-- Exercise description --
Among the lines below, a stretch begins at the one with "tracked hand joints" and ends at the one with "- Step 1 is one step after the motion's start". Repeat that stretch exactly, ends included.

-- Collected data --
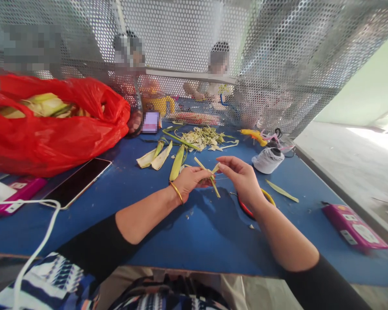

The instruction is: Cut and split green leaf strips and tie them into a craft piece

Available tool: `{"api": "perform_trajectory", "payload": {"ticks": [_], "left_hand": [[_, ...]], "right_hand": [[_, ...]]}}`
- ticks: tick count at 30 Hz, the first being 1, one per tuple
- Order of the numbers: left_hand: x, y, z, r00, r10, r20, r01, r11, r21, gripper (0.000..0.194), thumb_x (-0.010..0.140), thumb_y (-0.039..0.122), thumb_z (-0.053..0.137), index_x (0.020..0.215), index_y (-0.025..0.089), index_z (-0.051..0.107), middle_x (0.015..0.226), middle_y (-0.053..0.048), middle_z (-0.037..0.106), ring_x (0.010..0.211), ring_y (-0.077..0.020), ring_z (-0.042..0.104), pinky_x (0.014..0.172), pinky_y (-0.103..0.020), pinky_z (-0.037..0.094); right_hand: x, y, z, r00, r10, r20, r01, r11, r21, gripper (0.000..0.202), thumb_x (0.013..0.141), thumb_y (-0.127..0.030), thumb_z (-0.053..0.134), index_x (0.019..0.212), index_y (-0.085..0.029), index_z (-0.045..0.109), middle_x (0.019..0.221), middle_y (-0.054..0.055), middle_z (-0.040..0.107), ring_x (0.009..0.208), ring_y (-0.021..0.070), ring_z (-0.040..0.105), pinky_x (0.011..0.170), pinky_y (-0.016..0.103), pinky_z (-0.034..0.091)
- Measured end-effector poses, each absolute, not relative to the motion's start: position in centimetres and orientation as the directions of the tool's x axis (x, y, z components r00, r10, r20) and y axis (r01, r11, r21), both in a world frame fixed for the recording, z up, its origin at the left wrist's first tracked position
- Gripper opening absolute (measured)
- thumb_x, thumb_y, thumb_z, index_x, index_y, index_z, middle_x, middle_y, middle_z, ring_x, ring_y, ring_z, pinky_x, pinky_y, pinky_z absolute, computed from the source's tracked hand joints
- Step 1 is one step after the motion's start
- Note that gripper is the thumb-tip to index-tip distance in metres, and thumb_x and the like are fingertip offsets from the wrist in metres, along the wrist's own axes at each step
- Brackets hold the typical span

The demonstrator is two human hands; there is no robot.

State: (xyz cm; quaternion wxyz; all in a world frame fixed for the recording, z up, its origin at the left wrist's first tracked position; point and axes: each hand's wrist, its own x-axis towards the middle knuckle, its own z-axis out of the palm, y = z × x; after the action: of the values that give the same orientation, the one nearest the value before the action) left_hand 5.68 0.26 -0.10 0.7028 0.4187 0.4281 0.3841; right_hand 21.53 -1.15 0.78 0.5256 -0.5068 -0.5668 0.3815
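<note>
Over the middle of the blue table, my left hand (194, 178) pinches several narrow corn husk strips (216, 187), which cross one another at the fingertips. Thumb and forefinger of my right hand (241, 172) are closed on the tip of a pale husk strip that runs across to the left hand. A thin white thread seems to stretch between the two hands. Partly hidden beneath my right wrist lie scissors with red and yellow handles (267, 196). Just left of my hands is a folded green husk (177, 162), with pale husk pieces (161, 156) beside it.
Husk scraps (203, 137) are heaped at the back. A white thread spool (268, 160), a yellow tool (254, 136) and a purple box (354, 226) stand right. On the left are a red plastic bag (61, 142) of husks and a phone (77, 183). Perforated metal screens the back.
</note>
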Motion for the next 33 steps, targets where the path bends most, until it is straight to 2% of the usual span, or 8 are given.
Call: {"api": "perform_trajectory", "payload": {"ticks": [6, 11, 15, 20, 24, 26, 30, 33], "left_hand": [[5.7, 0.2, -0.2, 0.363, 0.889, -0.280, -0.164, 0.357, 0.920, 0.014, 0.062, 0.027, 0.082, 0.064, 0.016, 0.073, 0.068, -0.004, 0.073, 0.068, -0.0150, 0.066, 0.078, -0.030, 0.052], [5.6, 0.2, -0.3, 0.418, 0.868, -0.267, -0.195, 0.373, 0.907, 0.021, 0.059, 0.031, 0.085, 0.068, 0.015, 0.074, 0.071, -0.005, 0.074, 0.070, -0.0157, 0.068, 0.070, -0.027, 0.051], [5.8, 0.1, -0.4, 0.369, 0.892, -0.261, -0.147, 0.333, 0.931, 0.012, 0.065, 0.026, 0.079, 0.065, 0.016, 0.073, 0.066, -0.004, 0.072, 0.066, -0.0145, 0.067, 0.066, -0.025, 0.049], [6.0, 0.2, -0.6, 0.286, 0.942, -0.178, -0.055, 0.201, 0.978, 0.012, 0.069, 0.021, 0.073, 0.058, 0.017, 0.071, 0.058, -0.002, 0.067, 0.060, -0.0130, 0.062, 0.061, -0.023, 0.046], [6.0, 0.4, -0.5, 0.254, 0.933, -0.256, -0.068, 0.281, 0.957, 0.013, 0.069, 0.018, 0.073, 0.056, 0.017, 0.070, 0.058, -0.003, 0.067, 0.058, -0.0130, 0.062, 0.061, -0.024, 0.045], [5.9, 0.5, -0.4, 0.238, 0.921, -0.310, -0.094, 0.339, 0.936, 0.011, 0.068, 0.019, 0.074, 0.057, 0.016, 0.070, 0.058, -0.002, 0.068, 0.058, -0.0121, 0.063, 0.059, -0.023, 0.044], [5.6, 0.9, -0.2, 0.187, 0.912, -0.366, -0.154, 0.395, 0.906, 0.012, 0.062, 0.023, 0.081, 0.061, 0.016, 0.071, 0.057, -0.002, 0.067, 0.061, -0.0123, 0.066, 0.057, -0.020, 0.045], [5.3, 1.3, -0.1, 0.142, 0.909, -0.391, -0.184, 0.413, 0.892, 0.016, 0.060, 0.026, 0.083, 0.063, 0.017, 0.070, 0.059, -0.002, 0.068, 0.064, -0.0130, 0.068, 0.057, -0.019, 0.046]], "right_hand": [[21.3, -1.2, 0.3, -0.017, 0.986, 0.163, 0.233, 0.163, -0.959, 0.022, 0.065, -0.040, 0.074, 0.066, -0.020, 0.066, 0.061, -0.002, 0.065, 0.061, 0.0140, 0.056, 0.063, 0.029, 0.046], [21.2, -1.3, -0.1, 0.035, 0.949, 0.315, 0.429, 0.270, -0.862, 0.020, 0.074, -0.038, 0.063, 0.062, -0.022, 0.060, 0.061, -0.001, 0.062, 0.061, 0.0151, 0.053, 0.062, 0.029, 0.041], [20.9, -1.5, -0.3, 0.024, 0.903, 0.428, 0.588, 0.333, -0.737, 0.016, 0.078, -0.031, 0.057, 0.064, -0.024, 0.058, 0.068, 0.002, 0.065, 0.066, 0.0172, 0.055, 0.065, 0.030, 0.040], [20.4, -1.4, -1.0, 0.026, 0.921, 0.389, 0.546, 0.313, -0.777, 0.017, 0.078, -0.031, 0.057, 0.063, -0.023, 0.057, 0.067, 0.001, 0.066, 0.064, 0.0163, 0.055, 0.064, 0.029, 0.041], [21.4, -0.9, -0.4, -0.032, 0.958, 0.284, 0.430, 0.269, -0.862, 0.016, 0.074, -0.036, 0.061, 0.069, -0.022, 0.065, 0.063, -0.001, 0.065, 0.061, 0.0150, 0.055, 0.062, 0.029, 0.043], [22.8, -0.5, 0.6, -0.005, 0.950, 0.312, 0.427, 0.284, -0.858, 0.020, 0.073, -0.039, 0.063, 0.078, -0.021, 0.071, 0.067, -0.001, 0.067, 0.063, 0.0159, 0.057, 0.064, 0.030, 0.044], [26.4, 0.3, 2.2, 0.183, 0.851, 0.492, 0.671, 0.257, -0.695, 0.016, 0.075, -0.032, 0.062, 0.077, -0.022, 0.074, 0.068, 0.001, 0.067, 0.063, 0.0171, 0.056, 0.064, 0.032, 0.040], [27.9, 1.0, 1.8, 0.144, 0.847, 0.511, 0.869, 0.139, -0.475, 0.012, 0.074, -0.023, 0.063, 0.068, -0.023, 0.074, 0.070, 0.003, 0.066, 0.061, 0.0165, 0.051, 0.061, 0.032, 0.033]]}}
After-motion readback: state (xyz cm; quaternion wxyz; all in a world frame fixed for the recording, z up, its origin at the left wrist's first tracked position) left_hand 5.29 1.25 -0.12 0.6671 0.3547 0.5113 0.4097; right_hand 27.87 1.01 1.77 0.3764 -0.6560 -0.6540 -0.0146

-- Response box --
- thumb_x, thumb_y, thumb_z, index_x, index_y, index_z, middle_x, middle_y, middle_z, ring_x, ring_y, ring_z, pinky_x, pinky_y, pinky_z absolute, computed from the source's tracked hand joints
- Step 1 is one step after the motion's start

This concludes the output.